** EXERCISE BRIEF **
This exercise calls for an exact copy of the listing below.

** SOURCE DATA **
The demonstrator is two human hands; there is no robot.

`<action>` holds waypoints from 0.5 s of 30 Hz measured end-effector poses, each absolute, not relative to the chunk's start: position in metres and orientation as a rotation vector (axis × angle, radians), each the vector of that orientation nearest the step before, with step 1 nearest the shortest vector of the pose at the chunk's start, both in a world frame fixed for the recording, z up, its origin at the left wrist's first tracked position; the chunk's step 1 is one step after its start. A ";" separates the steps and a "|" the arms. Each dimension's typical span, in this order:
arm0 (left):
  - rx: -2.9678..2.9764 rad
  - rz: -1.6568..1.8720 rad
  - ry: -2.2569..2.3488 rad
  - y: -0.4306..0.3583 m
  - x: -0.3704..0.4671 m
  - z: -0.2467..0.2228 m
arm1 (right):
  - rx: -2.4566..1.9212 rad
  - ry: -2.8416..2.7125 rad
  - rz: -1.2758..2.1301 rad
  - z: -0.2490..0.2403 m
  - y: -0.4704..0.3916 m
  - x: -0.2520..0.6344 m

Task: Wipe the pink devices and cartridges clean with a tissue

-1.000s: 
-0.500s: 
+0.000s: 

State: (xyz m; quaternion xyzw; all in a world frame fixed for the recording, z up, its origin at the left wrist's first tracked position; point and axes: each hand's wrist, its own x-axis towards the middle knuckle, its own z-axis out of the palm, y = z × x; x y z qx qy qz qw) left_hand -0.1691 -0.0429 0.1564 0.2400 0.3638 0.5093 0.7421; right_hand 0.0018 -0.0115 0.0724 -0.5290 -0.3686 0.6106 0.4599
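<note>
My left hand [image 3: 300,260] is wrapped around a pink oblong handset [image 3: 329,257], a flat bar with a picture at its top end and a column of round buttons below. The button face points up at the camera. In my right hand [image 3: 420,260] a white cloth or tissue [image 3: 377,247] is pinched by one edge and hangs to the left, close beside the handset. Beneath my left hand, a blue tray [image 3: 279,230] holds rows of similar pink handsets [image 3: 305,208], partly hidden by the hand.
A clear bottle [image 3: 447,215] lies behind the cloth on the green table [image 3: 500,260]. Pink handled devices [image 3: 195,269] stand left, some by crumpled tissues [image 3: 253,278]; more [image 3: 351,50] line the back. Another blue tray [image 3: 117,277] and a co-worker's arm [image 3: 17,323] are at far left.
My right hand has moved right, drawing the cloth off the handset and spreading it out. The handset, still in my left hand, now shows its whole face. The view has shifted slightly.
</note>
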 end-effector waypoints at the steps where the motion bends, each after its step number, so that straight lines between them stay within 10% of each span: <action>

** ANSWER TO THE EXERCISE **
The demonstrator is two human hands; there is no robot.

`<action>` holds waypoints from 0.5 s of 30 Hz measured end-effector poses, each absolute, not relative to the chunk's start: position in metres and orientation as a rotation vector (axis × angle, radians), each the vector of that orientation nearest the step before, with step 1 nearest the shortest vector of the pose at the chunk's start, both in a world frame fixed for the recording, z up, its origin at the left wrist's first tracked position; the chunk's step 1 is one step after its start. A ";" separates the steps and a "|" the arms. Each dimension's typical span, in this order:
arm0 (left):
  - rx: -2.9678..2.9764 rad
  - rz: -1.6568..1.8720 rad
  - ry: -2.2569..2.3488 rad
  - y: -0.4306..0.3583 m
  - x: -0.3704..0.4671 m
  - z: -0.2467..0.2228 m
arm1 (right):
  - rx: -2.4566..1.9212 rad
  - ry: -2.8416..2.7125 rad
  - rz: -1.2758..2.1301 rad
  - z: -0.2490..0.2403 m
  - y: -0.4704..0.3916 m
  - x: -0.2520..0.6344 m

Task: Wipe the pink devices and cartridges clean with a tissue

-1.000s: 
-0.500s: 
+0.000s: 

State: (xyz m; quaternion xyzw; all in a world frame fixed for the recording, z up, its origin at the left wrist's first tracked position; point and axes: each hand's wrist, its own x-axis towards the middle knuckle, its own z-axis out of the palm, y = z × x; x y z qx qy qz qw) left_hand -0.1691 -0.0429 0.1564 0.2400 0.3638 0.5093 0.7421; right_hand 0.0018 -0.0115 0.0724 -0.5290 -0.3686 0.6106 0.4599
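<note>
My left hand [image 3: 300,260] is wrapped around a pink oblong handset [image 3: 329,257], a flat bar with a picture at its top end and a column of round buttons below. The button face points up at the camera. In my right hand [image 3: 420,260] a white cloth or tissue [image 3: 377,247] is pinched by one edge and hangs to the left, close beside the handset. Beneath my left hand, a blue tray [image 3: 279,230] holds rows of similar pink handsets [image 3: 305,208], partly hidden by the hand.
A clear bottle [image 3: 447,215] lies behind the cloth on the green table [image 3: 500,260]. Pink handled devices [image 3: 195,269] stand left, some by crumpled tissues [image 3: 253,278]; more [image 3: 351,50] line the back. Another blue tray [image 3: 117,277] and a co-worker's arm [image 3: 17,323] are at far left.
My right hand has moved right, drawing the cloth off the handset and spreading it out. The handset, still in my left hand, now shows its whole face. The view has shifted slightly.
</note>
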 end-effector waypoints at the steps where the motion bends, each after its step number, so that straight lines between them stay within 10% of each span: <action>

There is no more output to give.